Eighteen definitions. No two agree.
A regulatory disagreement on what counts as AI is not a semantic squabble — it determines what gets licensed, what gets banned, what gets reported, what counts as 'AI investment' on an earnings call. The boundary work is the policy work.
Three broad families of definition. The regulatory family (EU AI Act, OECD, NIST, ISO/IEC 22989) converges on a behavioural definition: a machine-based system that infers outputs from objectives. Even within the family they differ on whether autonomy and adaptiveness are gating criteria — the difference between “is a regression model AI?” being yes or no.
The academic family (Russell & Norvig, McCarthy, Minsky) is broader still — Russell & Norvig's “rational agent” technically includes a thermostat as a trivially rational agent (the canonical AIMA example). McCarthy's 1955 Dartmouth proposal is even broader: “any feature of intelligence” that can be simulated.
The critical / sociotechnical family (Bender, Gebru, Crawford, AI Now) flips the frame: AI is not a discrete technology but an assemblage — models + data + labor + institutional deployment + downstream effects. From this angle, “what counts as AI” is itself a power claim about which technical systems get the prestige and the scrutiny of the label.
Same word. Seven artefacts. Ten definitions. No two columns agree.
The same loan-scoring regression is yes for NIST, partial for the EU, and no for the UK AI Security Institute. Below: the matrix that 'AI policy' is currently built on.
Tesler's effect: AI is whatever hasn't been done yet.
Chess, OCR, route-planning, spam filtering, search ranking — all called AI when invented; all demoted to 'just computation' once reliable. The current set (LLMs, diffusion, reasoning) hasn't been demoted yet.
Seven things, all called AI.
The figure below is the seven-tier model spectrum from LeResearch's philosophy page. Most public critique is about row 1 (frontier closed LLMs). Most useful AI work happens in rows 4–6 (small open models, classical ML, geostatistics).

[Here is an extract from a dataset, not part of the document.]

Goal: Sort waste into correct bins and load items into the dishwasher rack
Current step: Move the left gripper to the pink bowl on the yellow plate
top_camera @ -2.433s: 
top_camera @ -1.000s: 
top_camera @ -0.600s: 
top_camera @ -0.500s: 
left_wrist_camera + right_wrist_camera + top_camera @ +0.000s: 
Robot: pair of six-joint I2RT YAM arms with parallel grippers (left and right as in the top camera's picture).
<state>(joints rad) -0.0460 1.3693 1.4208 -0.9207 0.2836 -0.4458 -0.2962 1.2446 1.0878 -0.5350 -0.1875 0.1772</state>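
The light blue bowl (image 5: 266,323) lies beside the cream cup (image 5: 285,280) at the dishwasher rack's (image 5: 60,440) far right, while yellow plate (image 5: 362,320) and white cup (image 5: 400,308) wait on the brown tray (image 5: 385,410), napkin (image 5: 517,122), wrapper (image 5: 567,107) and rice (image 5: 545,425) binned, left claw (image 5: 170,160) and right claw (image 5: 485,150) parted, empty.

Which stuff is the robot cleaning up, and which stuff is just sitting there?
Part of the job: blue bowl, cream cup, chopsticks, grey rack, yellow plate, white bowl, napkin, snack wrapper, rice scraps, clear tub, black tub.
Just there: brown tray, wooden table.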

The marketing label covers all of it.
The model spectrum and the definitional spectrum are the same problem viewed from two angles. A blanket veto on “AI” passes as a considered position only because the row being objected to is left unnamed. The same is true of blanket enthusiasm. Part of what LeResearch exists to do is build the vocabulary that separates the mathematical method from the business model currently monetizing it.
The axes the public conversation routinely conflates.
Six axes of disagreement, six different fights pretending to be the same fight.
- 01
Scope: broad vs narrow.
EU AI Act covers any inferring system; China CAC covers only generative services; UK AISI covers only frontier models. The same announcement can be "AI policy" in three different senses.
- 02
Criterion: behavioural vs cognitive.
OECD and EU define AI by behaviour (it produces outputs). DeepMind and McCarthy define AI by cognition (it solves intelligence). The behavioural definitions are more enforceable; the cognitive ones are more aspirational.
- 03
Frame: technical artifact vs sociotechnical assemblage.
NIST/ISO treat AI as an engineered system to evaluate. Crawford and AI Now treat AI as the labor + data + deployment + harm chain. The same system gets different governance under each frame.
- 04
Capability: pattern matching vs emergent intelligence.
Bender ("stochastic parrots") and the OpenAI Charter ("highly autonomous systems that outperform humans") cannot both be right about the same models. Most policy is written as if both are.
- 05
Time-stability: fixed engineering definition vs moving target.
ISO 22989 wants a definition that holds for decades. Tesler's effect guarantees it won't. Any "future-proof" AI rule is making a bet against the AI effect.
- 06
Regulation gating: autonomy + adaptiveness required vs outputs alone sufficient.
EU AI Act requires both. NIST and ISO require neither. A regression model used to score loan applicants is in scope under one and out under the other.